The tenant sought damages on the basis of misrepresentation by the landlord in its Replies to Enquiries. The landlord sought to avoid liability on the basis of a “non-reliance” clause in the lease, which provided that, in entering into the lease, the tenant had not relied on any statement or representations made by or on behalf of the landlord.
The court agreed with the tenant that the non-reliance provision could not save the landlord as it was not “reasonable” within the meaning of section 3 of the Misrepresentation Act 1967. The court acknowledged the particular and well-recognised importance of pre-contractual enquiries in the conveyancing world and held that to permit a seller or landlord to exclude reliance by a tenant on pre-contract enquiries from a property contract would be to render the regime of pre-contract enquiries “a worthless, and indeed positively misleading exercise”. The non-reliance clause was not reasonable and could not operate.
The landlord was required to pay the tenant’s costs of the asbestos remedial work of just over £350,000 plus VAT. The tenant’s costs of finding alternative warehouse accommodation were also allowed, though the amount was subject to further argument as there was to be some reduction due to delay by the tenant in starting remedial works.
It is to state the obvious that replies to enquiries must be accurate and that a seller is under a duty under the Standard Conditions of Sale to update those replies if matters change before completion.
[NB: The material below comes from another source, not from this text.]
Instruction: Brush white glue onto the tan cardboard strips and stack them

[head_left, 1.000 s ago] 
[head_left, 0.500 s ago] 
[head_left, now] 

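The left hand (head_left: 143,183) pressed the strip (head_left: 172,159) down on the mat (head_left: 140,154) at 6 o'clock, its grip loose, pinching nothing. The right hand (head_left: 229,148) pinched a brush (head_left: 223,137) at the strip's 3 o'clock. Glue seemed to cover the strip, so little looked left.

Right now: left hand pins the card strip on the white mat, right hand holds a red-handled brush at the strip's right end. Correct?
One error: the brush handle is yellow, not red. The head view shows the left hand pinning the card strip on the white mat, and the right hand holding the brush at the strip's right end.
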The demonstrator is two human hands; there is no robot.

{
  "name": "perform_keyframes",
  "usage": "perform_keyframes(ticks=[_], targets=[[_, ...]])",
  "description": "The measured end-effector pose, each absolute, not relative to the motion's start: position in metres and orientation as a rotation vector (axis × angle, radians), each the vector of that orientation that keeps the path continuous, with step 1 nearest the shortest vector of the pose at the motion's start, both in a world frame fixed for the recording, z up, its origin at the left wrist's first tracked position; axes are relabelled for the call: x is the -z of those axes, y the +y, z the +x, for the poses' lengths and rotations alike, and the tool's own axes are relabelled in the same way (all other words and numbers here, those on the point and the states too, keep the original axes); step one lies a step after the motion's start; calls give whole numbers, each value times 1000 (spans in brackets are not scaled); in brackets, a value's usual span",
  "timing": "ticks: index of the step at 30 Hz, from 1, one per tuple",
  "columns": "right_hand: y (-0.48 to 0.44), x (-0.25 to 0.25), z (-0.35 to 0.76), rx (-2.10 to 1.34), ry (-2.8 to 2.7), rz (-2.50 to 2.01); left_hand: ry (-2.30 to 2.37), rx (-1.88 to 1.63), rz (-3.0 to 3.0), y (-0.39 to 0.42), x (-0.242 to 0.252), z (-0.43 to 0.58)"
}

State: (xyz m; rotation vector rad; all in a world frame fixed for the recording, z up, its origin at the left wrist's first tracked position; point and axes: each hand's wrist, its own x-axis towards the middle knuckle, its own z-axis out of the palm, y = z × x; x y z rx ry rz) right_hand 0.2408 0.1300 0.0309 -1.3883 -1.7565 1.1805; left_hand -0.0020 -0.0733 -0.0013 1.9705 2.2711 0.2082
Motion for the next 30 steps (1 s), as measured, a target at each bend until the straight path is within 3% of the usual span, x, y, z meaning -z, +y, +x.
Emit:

The fact that the landlord had positively asserted that it was not aware of any environmental issues, when in fact by the date of completion it was, was enough to amount to a misrepresentation.
Most property transactions will include an exclusion clause limiting reliance on representations, but allowing replies to enquiries to be relied upon. The landlord’s attempt to exclude reliance on replies to enquiries failed, and this was surely right.
Landlords and sellers should ensure that a tenant or purchaser is notified of any changes in circumstances after Replies to Enquires, and should think twice about attempting to rely on “non-reliance” clauses that might be deemed unreasonable if placed under the court’s close scrutiny.